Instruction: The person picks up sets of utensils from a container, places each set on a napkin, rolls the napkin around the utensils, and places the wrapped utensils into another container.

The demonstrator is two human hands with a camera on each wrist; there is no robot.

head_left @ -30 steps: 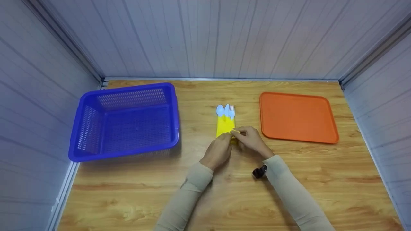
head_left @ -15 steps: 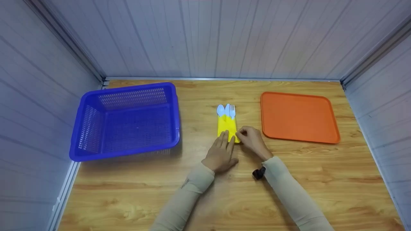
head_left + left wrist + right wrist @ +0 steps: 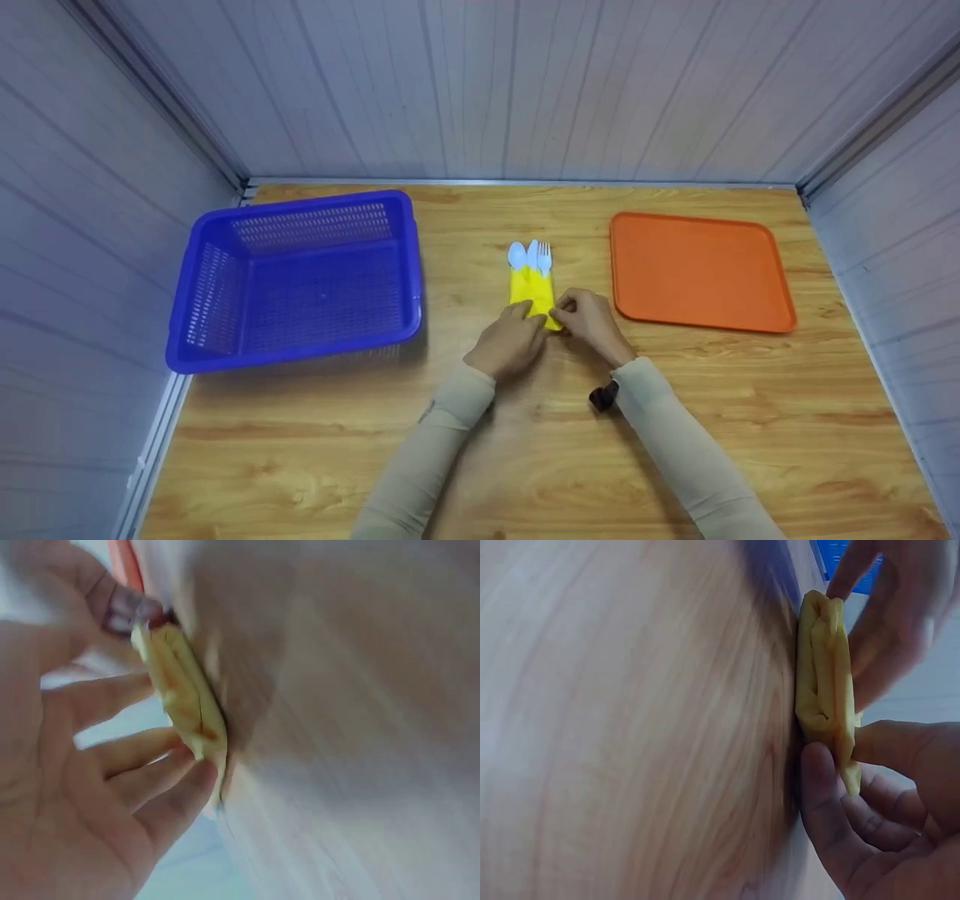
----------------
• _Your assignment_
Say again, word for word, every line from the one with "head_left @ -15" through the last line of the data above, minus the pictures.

• _Answer section_
head_left @ -15 steps: 
head_left + left wrist + right wrist @ +0 steps: 

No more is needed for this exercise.